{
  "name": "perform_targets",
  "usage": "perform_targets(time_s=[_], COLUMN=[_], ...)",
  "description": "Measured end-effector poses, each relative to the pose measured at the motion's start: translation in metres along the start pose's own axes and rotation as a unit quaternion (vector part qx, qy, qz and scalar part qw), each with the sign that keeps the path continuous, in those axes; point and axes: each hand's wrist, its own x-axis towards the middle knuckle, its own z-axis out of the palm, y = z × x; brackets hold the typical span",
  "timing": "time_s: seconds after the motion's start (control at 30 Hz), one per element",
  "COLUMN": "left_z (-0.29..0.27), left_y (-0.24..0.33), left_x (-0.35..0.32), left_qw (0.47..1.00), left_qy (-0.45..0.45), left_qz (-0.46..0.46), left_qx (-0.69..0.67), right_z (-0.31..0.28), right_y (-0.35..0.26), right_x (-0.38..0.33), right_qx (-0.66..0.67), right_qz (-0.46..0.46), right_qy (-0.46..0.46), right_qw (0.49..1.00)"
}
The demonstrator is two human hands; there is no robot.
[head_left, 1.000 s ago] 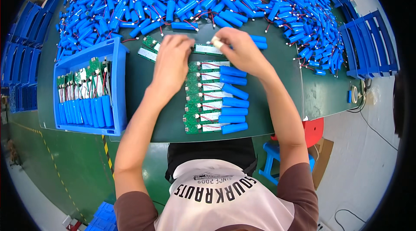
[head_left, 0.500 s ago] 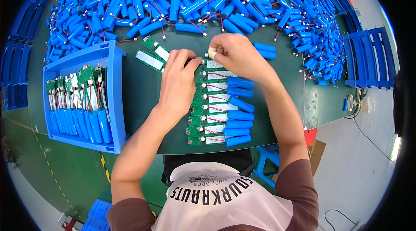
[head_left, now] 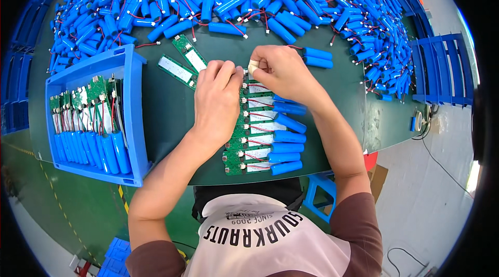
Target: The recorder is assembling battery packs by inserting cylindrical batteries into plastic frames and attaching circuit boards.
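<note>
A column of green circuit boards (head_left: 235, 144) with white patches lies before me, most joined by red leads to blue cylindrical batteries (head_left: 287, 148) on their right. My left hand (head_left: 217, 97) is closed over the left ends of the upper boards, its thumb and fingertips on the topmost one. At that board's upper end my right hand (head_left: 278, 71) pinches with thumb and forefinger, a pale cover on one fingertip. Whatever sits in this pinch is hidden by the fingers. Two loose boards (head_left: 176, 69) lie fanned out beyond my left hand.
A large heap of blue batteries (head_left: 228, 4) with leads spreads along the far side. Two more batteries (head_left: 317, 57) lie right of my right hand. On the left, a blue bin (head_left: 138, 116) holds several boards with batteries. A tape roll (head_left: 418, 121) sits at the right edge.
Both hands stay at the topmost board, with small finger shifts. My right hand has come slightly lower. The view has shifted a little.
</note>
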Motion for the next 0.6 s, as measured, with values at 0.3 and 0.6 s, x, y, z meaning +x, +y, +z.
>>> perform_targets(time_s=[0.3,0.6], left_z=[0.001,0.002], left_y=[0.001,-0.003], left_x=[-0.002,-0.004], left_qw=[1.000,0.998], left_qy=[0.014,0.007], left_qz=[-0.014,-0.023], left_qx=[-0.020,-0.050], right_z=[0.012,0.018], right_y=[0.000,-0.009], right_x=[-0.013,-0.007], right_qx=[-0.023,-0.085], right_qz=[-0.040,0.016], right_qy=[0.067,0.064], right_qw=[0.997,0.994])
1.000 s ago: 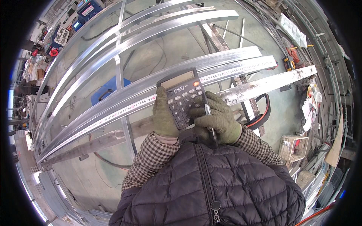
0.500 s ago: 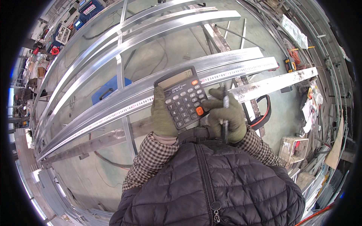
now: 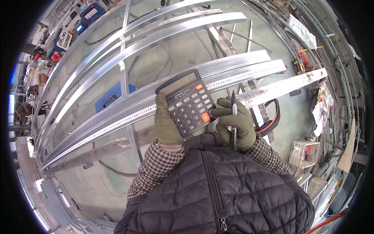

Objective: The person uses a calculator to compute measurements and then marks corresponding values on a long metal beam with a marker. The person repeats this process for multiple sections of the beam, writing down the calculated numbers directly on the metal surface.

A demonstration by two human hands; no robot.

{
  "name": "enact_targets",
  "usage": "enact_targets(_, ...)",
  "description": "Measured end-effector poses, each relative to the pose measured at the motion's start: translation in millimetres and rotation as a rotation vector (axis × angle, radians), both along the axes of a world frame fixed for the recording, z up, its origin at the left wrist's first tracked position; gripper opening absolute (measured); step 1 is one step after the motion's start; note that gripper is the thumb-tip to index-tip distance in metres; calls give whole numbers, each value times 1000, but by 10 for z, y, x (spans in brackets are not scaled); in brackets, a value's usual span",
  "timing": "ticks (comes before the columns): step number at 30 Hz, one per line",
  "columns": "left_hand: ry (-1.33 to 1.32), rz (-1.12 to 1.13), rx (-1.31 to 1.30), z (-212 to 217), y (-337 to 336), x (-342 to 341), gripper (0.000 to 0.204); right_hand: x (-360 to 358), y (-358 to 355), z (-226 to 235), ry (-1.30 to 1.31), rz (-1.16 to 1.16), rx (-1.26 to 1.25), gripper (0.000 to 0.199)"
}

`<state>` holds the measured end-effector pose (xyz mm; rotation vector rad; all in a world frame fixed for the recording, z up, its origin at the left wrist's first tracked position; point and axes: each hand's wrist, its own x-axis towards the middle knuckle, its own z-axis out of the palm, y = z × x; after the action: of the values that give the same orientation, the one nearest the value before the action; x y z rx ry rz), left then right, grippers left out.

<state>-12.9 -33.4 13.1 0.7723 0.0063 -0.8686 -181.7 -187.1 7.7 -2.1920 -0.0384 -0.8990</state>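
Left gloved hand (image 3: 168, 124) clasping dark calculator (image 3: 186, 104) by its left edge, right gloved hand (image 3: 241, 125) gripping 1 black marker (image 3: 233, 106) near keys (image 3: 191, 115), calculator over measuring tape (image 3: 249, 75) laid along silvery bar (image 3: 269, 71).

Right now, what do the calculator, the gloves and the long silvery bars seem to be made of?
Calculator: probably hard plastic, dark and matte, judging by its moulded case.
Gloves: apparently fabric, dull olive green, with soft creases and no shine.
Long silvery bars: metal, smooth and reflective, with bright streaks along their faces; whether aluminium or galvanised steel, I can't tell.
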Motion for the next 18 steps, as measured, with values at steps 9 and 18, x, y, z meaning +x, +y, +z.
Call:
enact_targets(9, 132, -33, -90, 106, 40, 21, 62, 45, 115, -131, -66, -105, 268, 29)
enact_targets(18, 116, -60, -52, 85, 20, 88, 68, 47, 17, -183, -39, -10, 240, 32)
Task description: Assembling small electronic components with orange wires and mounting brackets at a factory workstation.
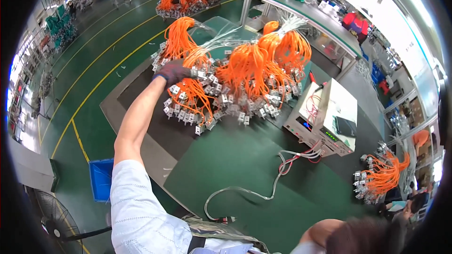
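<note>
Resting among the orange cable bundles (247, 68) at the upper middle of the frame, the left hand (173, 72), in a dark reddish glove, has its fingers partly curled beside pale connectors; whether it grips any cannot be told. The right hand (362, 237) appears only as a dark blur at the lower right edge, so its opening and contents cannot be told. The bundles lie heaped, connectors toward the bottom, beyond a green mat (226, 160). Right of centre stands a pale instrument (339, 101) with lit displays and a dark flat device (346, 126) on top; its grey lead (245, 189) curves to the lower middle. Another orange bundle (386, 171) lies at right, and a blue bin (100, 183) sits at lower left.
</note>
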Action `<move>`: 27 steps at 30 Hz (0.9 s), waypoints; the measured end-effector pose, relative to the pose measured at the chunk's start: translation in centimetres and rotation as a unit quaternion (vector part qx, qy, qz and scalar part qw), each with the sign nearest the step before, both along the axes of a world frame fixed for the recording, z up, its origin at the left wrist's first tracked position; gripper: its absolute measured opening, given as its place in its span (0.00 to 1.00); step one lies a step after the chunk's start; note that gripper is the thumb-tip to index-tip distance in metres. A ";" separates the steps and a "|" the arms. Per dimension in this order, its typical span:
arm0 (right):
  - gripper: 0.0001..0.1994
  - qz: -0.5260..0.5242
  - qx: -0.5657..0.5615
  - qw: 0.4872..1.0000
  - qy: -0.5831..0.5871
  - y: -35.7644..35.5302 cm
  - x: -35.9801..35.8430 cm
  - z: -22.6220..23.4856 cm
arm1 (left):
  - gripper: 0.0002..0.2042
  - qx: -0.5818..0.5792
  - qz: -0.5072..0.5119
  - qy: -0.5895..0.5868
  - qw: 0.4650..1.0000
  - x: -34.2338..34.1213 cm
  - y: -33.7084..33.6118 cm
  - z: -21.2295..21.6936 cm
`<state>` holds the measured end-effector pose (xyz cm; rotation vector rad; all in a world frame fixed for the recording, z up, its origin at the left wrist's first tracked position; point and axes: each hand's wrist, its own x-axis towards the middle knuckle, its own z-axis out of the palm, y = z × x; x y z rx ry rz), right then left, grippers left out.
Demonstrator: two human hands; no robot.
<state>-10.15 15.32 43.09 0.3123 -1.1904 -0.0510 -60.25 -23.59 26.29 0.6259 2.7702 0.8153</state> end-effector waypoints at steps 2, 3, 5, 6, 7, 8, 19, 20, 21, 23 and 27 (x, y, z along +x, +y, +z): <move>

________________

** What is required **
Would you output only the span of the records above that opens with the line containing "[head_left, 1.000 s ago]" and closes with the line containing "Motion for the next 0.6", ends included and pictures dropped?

** Answer to this problem **
[head_left, 1.000 s ago] 
[head_left, 0.500 s ago] 
[head_left, now] 
Target: The recorder is assembling battery packs by inserting cylindrical batteries into plastic frames and attaching circuit boards.
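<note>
A column of green circuit boards (head_left: 235, 144) with white patches lies before me, most joined by red leads to blue cylindrical batteries (head_left: 287, 148) on their right. My left hand (head_left: 217, 97) is closed over the left ends of the upper boards, its thumb and fingertips on the topmost one. At that board's upper end my right hand (head_left: 278, 71) pinches with thumb and forefinger, a pale cover on one fingertip. Whatever sits in this pinch is hidden by the fingers. Two loose boards (head_left: 176, 69) lie fanned out beyond my left hand.
A large heap of blue batteries (head_left: 228, 4) with leads spreads along the far side. Two more batteries (head_left: 317, 57) lie right of my right hand. On the left, a blue bin (head_left: 138, 116) holds several boards with batteries. A tape roll (head_left: 418, 121) sits at the right edge.
Both hands stay at the topmost board, with small finger shifts. My right hand has come slightly lower. The view has shifted a little.
</note>
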Motion for the next 0.6 s, as measured, with values at 0.3 and 0.6 s, x, y, z meaning +x, +y, +z.

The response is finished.